This manuscript follows the adventurous and romantic exploits of the medieval nobleman Gillion de Trazegnies, who journeys to Egypt on pilgrimage, mistakenly becomes a bigamist, and dies in battle as a glorious hero. Alongside detailed depictions of European architecture and contemporary dress, there are also imaginative references to exotic Eastern travel and customs, such as camels, flashing scimitars, and figures in turbans.
The tale includes faithful love, nefarious villains, family loyalty, and violent combat. The artist, Lieven van Lathem, takes full advantage of the tale's dramatic possibilities in the book's eight miniatures and 44 historiated initials. Lively figures, light-filled landscapes, and complex visual narratives are distinctive traits of his style that reflect the greatest developments of Renaissance panel painting and anticipate others. Rather than having other artists complete the decorations in the margins, as his contemporaries might have, this manuscript also features the elegance and delight of his figures in the borders, too.
This is one of only four known manuscripts in French of this romance.

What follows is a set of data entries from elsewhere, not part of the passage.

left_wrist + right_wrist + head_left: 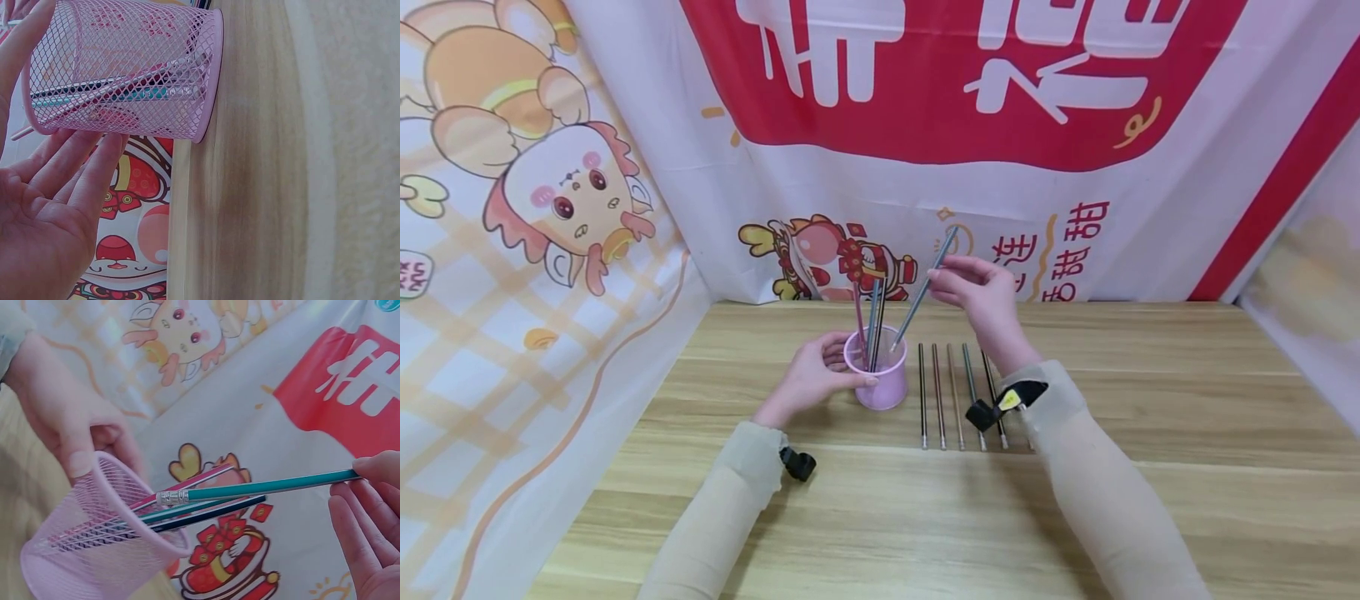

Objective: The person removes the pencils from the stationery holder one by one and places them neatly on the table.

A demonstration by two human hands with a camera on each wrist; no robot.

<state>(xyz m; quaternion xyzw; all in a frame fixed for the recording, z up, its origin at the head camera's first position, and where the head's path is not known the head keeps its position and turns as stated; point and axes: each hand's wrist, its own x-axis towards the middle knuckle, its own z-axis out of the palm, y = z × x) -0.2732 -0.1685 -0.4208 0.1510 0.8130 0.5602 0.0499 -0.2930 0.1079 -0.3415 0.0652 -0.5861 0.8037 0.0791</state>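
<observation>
A pink mesh pen holder [882,390] stands upright on the table with a few pencils in it, among them a pink one [206,477], a teal one [165,514] and a black one [219,513]. My left hand [811,377] grips its left side near the rim, thumb at the front and fingers behind. Above the opening, my right hand [976,292] pinches a teal pencil [269,486] near its upper end. That pencil slants down to the left, and its silvery eraser end [172,497] is at the holder's mouth.
Right of the holder, several pencils lie side by side on the wooden table [865,517], among them a black one [922,396] and a brown one [939,396]. My right forearm partly covers the row. A printed cloth [820,183] hangs behind the table's far edge.
</observation>
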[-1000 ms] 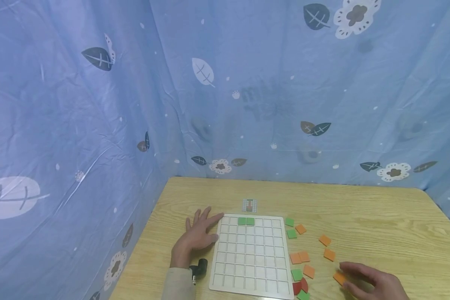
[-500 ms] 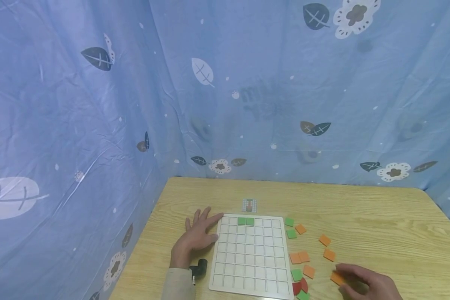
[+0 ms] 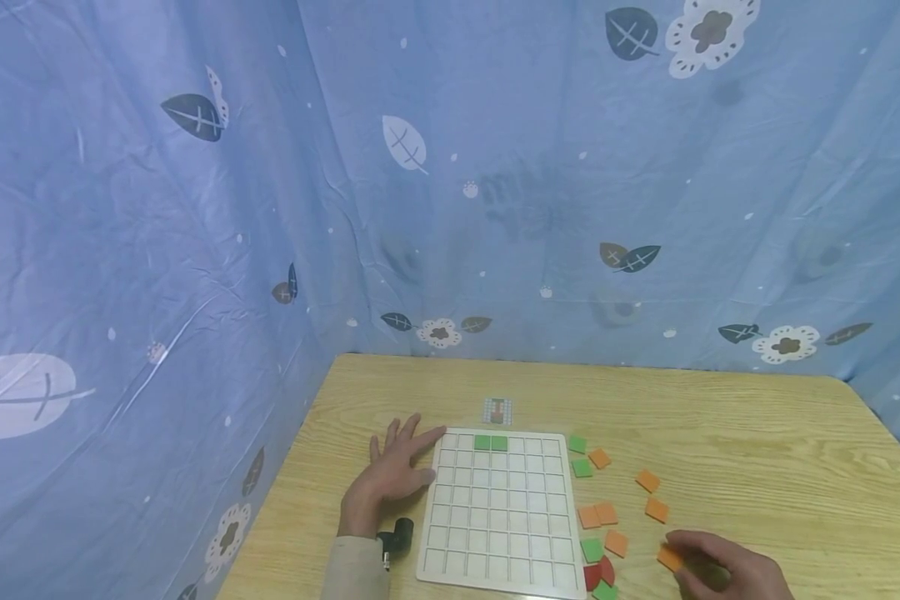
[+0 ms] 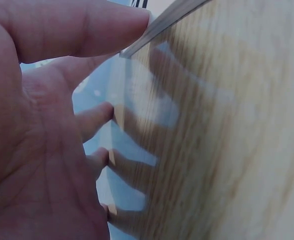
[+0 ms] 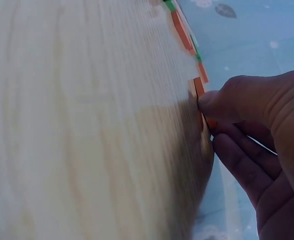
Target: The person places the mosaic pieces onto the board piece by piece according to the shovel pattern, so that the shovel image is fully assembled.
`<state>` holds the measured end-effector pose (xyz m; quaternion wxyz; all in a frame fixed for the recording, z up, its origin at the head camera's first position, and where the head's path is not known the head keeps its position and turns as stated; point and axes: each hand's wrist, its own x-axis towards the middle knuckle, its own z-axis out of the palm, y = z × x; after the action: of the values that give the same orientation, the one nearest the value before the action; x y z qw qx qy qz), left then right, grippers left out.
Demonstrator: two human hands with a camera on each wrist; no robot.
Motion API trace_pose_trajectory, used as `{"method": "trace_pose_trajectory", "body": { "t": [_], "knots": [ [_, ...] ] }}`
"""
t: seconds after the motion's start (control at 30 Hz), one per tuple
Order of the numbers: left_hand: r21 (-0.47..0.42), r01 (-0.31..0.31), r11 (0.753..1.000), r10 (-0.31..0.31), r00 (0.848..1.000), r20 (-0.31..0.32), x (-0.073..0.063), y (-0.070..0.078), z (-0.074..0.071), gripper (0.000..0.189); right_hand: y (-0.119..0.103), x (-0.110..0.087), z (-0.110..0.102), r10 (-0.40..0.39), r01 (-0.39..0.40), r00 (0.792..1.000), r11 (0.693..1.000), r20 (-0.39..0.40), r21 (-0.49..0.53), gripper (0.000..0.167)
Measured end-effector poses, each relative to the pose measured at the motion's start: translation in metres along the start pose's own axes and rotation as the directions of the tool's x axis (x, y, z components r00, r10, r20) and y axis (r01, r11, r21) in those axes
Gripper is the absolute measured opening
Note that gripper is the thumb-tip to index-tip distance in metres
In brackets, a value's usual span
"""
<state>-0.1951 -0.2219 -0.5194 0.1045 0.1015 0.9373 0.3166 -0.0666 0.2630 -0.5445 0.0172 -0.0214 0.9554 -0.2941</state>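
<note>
A white grid board [image 3: 499,542] lies on the wooden table, with two green square tiles [image 3: 483,442] side by side in its top row. Spread and straight, the fingers of my left hand [image 3: 392,472] rest along the board's upper left edge. In the left wrist view the thumb [image 4: 87,30] touches the board's rim. To the board's right, my right hand [image 3: 737,568] pinches an orange square tile [image 3: 668,558] between thumb and fingers. The right wrist view shows this orange tile [image 5: 198,86] low at the tabletop, partly hidden by the thumb.
Between board and right hand lie loose orange tiles [image 3: 648,481], green tiles [image 3: 582,468] and red curved pieces [image 3: 592,577]. A small printed grid card [image 3: 497,411] lies behind the board. A black object [image 3: 400,536] is by the left wrist. Blue patterned curtains [image 3: 532,208] hang around the table.
My right hand has shifted slightly left, and the orange tile at its fingertips has slid left with it. The left hand and the board have stayed in place.
</note>
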Motion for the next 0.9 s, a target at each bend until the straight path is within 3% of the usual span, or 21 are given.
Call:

Designed to be read aloud, a reader would likely have shown images to the audience and broken off each evening at a cliffhanger moment to be continued the next evening.
The book was commissioned by Louis de Gruuthuse (1422-1492), trusted advisor of Philip the Good, Duke of Burgundy and one of the great book collectors of the Middle Ages. He amassed a library of almost two hundred volumes at a time when the English royal collection was composed of less than half that number.